Why does this not compile?
Timon Gehr
timon.gehr at gmx.ch
Tue Mar 6 22:27:34 UTC 2018
On 06.03.2018 17:19, Steven Schveighoffer wrote:
>>
>> unittest {
>> int n = 0;
>> struct S {
>> int fun() const { return n; }
>> }
>> immutable S s;
>> assert(s.fun == 0);
>> n++;
>> assert(s.fun == 1); // Not so immutable now, are you?
>> }
>
> That's not a demonstration of breaking immutability. counter-proof:
>
> struct S
> {
> static int x;
> int fun() const { return x; }
> }
>
> immutable S s;
> assert(s.fun == 0);
> S.x++;
> assert(s.fun == 1);
>
> In other words, if the struct can access the data considered "outside
> it's instance", then it it can return it, change it even.
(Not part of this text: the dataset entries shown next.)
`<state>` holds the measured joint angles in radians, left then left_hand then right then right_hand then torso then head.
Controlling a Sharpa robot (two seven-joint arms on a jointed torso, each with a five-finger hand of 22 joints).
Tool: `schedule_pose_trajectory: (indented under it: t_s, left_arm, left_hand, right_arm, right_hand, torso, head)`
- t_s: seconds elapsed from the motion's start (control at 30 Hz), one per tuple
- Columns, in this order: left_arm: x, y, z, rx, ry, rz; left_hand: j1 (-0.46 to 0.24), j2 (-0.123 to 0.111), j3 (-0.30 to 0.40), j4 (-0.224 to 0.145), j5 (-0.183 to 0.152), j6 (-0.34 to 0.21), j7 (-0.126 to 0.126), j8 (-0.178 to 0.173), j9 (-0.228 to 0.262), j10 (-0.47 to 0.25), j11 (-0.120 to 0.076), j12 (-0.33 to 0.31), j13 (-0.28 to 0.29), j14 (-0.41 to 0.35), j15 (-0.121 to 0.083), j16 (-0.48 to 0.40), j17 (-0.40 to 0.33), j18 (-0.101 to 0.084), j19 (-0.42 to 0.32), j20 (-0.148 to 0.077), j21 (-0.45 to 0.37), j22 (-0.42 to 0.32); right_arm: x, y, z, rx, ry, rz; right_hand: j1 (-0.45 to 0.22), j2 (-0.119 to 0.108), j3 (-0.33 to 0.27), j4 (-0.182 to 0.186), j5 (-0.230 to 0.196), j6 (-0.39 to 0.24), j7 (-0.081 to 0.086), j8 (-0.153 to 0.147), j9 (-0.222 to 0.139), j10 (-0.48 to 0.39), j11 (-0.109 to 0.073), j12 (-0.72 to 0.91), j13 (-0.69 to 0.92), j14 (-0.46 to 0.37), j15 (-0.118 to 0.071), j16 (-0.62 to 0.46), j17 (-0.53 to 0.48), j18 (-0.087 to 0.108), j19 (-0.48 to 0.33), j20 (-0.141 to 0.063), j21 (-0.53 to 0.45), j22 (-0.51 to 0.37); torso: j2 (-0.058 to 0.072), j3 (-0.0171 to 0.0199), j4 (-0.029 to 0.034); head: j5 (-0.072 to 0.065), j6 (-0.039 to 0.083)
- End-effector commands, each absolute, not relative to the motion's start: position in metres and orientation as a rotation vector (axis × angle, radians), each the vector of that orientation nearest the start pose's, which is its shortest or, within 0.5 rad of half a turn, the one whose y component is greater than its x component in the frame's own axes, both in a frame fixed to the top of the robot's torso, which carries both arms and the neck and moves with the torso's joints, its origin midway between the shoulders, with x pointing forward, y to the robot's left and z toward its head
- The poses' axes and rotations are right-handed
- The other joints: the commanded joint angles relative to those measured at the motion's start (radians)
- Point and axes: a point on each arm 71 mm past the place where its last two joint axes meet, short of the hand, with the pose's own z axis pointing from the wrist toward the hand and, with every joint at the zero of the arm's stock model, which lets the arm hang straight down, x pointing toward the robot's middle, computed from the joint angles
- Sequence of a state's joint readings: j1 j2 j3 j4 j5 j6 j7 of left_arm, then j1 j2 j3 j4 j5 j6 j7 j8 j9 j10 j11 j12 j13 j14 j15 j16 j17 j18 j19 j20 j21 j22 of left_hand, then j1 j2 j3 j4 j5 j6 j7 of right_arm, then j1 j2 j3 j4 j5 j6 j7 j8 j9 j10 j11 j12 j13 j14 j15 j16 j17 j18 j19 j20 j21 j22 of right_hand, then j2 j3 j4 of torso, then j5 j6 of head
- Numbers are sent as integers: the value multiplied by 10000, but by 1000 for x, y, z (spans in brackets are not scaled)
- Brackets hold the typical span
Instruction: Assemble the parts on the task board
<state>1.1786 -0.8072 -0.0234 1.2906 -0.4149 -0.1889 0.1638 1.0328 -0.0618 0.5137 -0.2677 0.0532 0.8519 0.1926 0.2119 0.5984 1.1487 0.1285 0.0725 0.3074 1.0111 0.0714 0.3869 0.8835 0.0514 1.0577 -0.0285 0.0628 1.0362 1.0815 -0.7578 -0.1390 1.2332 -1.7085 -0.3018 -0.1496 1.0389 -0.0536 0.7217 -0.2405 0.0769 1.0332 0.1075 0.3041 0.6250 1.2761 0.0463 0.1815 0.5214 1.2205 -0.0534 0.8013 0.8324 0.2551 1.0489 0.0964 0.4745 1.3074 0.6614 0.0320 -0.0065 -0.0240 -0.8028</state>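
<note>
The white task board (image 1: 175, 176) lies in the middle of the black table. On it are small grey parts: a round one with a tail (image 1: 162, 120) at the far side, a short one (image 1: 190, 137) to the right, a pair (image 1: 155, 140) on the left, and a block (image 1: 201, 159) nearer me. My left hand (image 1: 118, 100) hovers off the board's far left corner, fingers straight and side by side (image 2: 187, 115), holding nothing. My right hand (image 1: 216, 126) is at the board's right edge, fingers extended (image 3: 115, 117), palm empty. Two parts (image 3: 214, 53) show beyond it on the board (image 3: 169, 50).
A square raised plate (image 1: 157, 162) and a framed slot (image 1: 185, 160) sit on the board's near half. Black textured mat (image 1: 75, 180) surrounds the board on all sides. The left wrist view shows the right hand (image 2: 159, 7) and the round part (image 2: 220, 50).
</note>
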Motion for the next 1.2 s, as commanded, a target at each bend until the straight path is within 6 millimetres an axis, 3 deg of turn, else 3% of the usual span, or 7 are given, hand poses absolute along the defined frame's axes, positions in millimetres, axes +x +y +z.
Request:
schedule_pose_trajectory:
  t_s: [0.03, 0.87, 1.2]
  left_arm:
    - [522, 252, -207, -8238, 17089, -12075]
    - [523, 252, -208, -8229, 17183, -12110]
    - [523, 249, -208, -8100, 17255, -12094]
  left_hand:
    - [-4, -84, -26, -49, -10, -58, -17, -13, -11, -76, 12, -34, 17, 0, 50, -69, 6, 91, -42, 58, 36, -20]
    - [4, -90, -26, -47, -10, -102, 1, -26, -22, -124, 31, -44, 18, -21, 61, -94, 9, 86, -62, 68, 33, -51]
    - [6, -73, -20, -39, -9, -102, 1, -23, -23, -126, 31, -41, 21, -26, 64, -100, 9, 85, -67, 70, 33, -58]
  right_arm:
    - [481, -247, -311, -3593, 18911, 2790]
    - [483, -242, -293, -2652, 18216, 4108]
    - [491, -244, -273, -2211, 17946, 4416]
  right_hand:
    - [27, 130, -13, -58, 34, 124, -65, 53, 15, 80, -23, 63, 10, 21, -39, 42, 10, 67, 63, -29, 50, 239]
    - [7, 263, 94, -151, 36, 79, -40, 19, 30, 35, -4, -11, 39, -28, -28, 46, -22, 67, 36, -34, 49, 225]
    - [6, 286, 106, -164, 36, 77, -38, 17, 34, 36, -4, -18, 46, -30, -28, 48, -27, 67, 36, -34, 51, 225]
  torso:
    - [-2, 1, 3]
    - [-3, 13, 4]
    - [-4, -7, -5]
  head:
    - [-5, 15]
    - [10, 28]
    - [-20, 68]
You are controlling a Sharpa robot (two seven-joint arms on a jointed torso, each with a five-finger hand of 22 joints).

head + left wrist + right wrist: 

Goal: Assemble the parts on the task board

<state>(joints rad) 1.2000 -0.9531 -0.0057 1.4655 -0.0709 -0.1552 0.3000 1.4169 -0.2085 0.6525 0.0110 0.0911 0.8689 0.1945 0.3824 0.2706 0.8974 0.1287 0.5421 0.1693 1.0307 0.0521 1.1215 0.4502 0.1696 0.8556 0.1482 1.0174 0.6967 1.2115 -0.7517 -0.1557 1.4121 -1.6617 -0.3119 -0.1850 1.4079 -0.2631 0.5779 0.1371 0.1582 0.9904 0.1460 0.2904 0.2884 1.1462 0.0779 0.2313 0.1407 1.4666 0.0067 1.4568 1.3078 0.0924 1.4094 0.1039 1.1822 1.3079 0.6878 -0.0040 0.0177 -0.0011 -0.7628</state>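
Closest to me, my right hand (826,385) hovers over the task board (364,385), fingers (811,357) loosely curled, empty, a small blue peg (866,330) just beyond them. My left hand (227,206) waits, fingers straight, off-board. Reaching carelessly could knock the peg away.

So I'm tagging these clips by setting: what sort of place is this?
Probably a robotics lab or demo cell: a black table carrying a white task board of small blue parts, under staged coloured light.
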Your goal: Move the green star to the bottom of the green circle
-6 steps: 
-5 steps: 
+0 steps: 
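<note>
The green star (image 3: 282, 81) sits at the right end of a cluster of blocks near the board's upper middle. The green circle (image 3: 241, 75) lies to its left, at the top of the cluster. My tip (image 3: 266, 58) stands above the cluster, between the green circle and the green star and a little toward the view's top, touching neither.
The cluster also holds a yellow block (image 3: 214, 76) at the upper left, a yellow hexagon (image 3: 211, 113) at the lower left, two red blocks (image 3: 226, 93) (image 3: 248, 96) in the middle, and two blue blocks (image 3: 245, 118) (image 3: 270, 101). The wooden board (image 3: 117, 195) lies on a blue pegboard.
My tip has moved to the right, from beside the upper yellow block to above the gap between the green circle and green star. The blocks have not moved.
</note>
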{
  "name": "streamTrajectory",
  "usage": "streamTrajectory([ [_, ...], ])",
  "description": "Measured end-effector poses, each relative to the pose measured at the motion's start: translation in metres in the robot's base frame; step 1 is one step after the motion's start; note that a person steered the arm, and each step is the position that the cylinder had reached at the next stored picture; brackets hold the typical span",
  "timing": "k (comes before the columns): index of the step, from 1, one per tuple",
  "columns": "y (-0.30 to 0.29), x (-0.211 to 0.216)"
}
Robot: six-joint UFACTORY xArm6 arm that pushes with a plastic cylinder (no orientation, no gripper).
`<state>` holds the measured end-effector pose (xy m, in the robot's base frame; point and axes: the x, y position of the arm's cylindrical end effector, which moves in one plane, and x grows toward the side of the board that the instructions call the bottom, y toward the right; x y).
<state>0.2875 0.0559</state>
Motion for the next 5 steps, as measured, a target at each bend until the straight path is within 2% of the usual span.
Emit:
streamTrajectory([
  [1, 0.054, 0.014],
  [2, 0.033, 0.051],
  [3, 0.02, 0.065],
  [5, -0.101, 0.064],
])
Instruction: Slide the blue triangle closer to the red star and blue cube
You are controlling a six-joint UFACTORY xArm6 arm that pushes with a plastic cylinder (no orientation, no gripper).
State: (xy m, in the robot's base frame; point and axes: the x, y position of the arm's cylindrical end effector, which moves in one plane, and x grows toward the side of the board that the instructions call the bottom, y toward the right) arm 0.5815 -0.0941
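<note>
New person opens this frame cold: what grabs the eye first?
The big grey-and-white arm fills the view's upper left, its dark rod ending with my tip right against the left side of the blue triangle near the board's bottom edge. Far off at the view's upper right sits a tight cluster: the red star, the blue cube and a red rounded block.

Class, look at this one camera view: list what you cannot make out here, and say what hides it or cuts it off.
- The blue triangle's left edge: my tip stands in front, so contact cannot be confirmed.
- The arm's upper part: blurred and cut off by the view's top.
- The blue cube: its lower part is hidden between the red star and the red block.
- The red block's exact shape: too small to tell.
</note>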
Here's how to break immutability:
void main(){
int i = 0;
struct S{
const(int)* fun()const pure{
return &i;
}
}
immutable S s;
static const(int)* foo(immutable(S) s)pure{
return s.fun();
}
immutable(int) *pi=foo(s);
import std.stdio;
writeln(*pi); // 0
i+=1;
writeln(*pi); // 1
}
The reasoning "the reference is stored in the type yet not part of the
type" does not work for pure functions, as then you cannot offer an
alternative explanation in terms of an external data store.